Natural selection
by ridesandruns
Summary: A Wolverine. A beagle. Just watch the damn dog, Logan.


Natural selection  
Rating: T for profanity, snarking  
Characters: Scott, Logan, Jean  
Summary: A Wolverine. A beagle. "Just watch the damn dog, Logan."  
All standard disclaimers apply. Don't own them, am making no money off them, blah, blah, blah.  
Gratitude,praise and puppies(!) to Rachel for the beta.

**Natural selection**  
by Ridesandruns

" . . . and this," Summers said, "is his squeaky snowman toy -- he likes it when you throw that – and this is his blanket – don't let him play tug-of-war with it, Jean says it'll make him aggressive – and here are some age-appropriate chew toys. Now, he gets his lunch at noon. The best thing to do is to . . . "

Logan tuned out as Summers nattered on about purines and puppy chow. He wondered, for the tenth time, just why he'd agreed to baby-sit – dog-sit – Jean's mutt. He thought it would be fun? Nah. He wanted to help out the Boy Wonder? Never. He'd wrangled the keys to Scooter's latest car for an entire month in exchange? Yeah, that was it.

Darwin the beagle was the latest addition to the mansion. Scott's birthday gift to Jean had been a $600 beagle pup with a pedigree more elaborate and impressive than Warren Worthington's, though in Logan's opinion, anyone who had spent more than 10 minutes with Worthington should have been well aware of the hazards of high-class inbreeding.

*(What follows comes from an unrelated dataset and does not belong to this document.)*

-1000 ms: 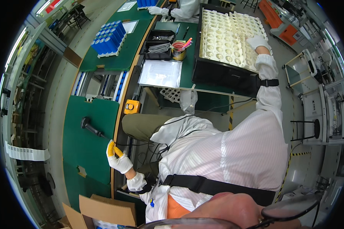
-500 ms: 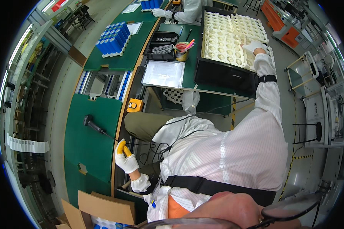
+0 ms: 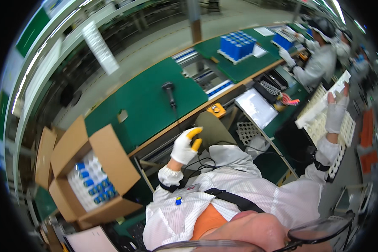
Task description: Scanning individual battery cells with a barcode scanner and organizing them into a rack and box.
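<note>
My right hand (image 3: 337,115), in a white glove, grips a white plastic tray (image 3: 323,100) at the right. The tray is seen edge-on and tilted, raised over a stack of cream trays with round holes (image 3: 347,128). My left hand (image 3: 185,145), gloved in white with yellow fingertips, hovers off the front edge of the green bench with thumb and finger apart and nothing between them. Beyond it, a black handheld scanner (image 3: 169,93) lies on the green bench top (image 3: 145,107), its cable running down past my left hand.
An open cardboard box (image 3: 113,153) at the left holds blue cylinders in white holders. A block of blue cylinders (image 3: 236,46) stands on the far bench. A yellow button box (image 3: 216,110) sits on the bench edge. A co-worker (image 3: 319,59) works at the far right.
My view has swung left, bringing the cardboard box fully in. My right hand has lifted a tray off the stack. The fingers of my left hand have spread apart.
</note>
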Available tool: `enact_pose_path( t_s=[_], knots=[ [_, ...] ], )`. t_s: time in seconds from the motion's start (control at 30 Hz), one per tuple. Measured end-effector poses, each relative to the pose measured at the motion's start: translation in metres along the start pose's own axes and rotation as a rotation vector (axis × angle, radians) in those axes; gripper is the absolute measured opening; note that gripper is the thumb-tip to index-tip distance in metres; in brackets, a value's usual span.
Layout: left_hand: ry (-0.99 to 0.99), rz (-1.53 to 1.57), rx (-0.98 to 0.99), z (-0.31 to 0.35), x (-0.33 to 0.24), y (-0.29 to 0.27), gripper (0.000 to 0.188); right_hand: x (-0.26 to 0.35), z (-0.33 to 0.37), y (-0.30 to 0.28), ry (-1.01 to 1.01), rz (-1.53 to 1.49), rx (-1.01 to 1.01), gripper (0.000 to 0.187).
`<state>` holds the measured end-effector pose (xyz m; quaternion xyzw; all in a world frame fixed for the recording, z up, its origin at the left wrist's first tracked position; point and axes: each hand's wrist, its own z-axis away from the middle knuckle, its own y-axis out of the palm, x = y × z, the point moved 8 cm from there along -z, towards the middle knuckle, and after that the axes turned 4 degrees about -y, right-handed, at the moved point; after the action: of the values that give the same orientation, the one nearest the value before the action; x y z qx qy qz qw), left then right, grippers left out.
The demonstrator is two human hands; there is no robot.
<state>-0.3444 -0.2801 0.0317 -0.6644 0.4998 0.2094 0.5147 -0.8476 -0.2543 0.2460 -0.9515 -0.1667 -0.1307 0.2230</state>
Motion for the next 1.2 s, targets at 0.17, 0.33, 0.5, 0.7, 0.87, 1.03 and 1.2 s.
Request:
enact_pose_path(
  t_s=[0.17, 0.33, 0.5, 0.7, 0.87, 1.03, 1.2],
  knots=[
    [0.183, 0.041, -0.063, 0.0, -0.075, -0.01, 0.097, 0.159, 0.037, 0.199, 0.471, -1.457, 0.331, 0.051],
    [-0.011, 0.168, -0.49, 0.046, -0.045, -0.048, 0.072, 0.313, 0.125, 0.308, 0.98, -1.844, 0.855, 0.064],
    [-0.181, 0.369, -0.957, 0.114, 0.001, -0.099, 0.039, 0.307, 0.145, 0.323, 0.249, -1.282, 1.165, 0.046],
    [-0.43, 1.054, -0.907, 0.146, 0.037, -0.109, 0.044, 0.261, 0.192, 0.345, 0.634, -1.415, 1.477, 0.035],
    [-0.573, 0.923, -0.753, 0.135, 0.042, -0.106, 0.05, 0.265, 0.196, 0.309, 0.741, -1.315, 1.364, 0.034],
    [-0.57, 0.848, -0.737, 0.112, 0.049, -0.109, 0.051, 0.253, 0.192, 0.315, 0.815, -1.318, 1.293, 0.039],
    [-0.515, 1.186, -0.702, 0.092, 0.06, -0.105, 0.053, 0.246, 0.193, 0.326, 0.862, -1.334, 1.259, 0.036]
  ],
)
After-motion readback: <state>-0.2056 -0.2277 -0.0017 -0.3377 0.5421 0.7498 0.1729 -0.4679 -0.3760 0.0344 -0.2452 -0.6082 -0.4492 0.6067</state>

At four months, Darwin had liquid brown eyes, a tail that was in perpetual motion and the approximate IQ of bait. The game of fetch confounded him, loud noises unnerved him and the concept of bladder control had yet to penetrate his expensive little head. As far as Logan was concerned, Jeannie could just as easily practice her parenting skills on some poor mutt from the pound , but it wasn't, he thought with a dark look at Summers, the first time she'd gone for a pretty face over actual brains.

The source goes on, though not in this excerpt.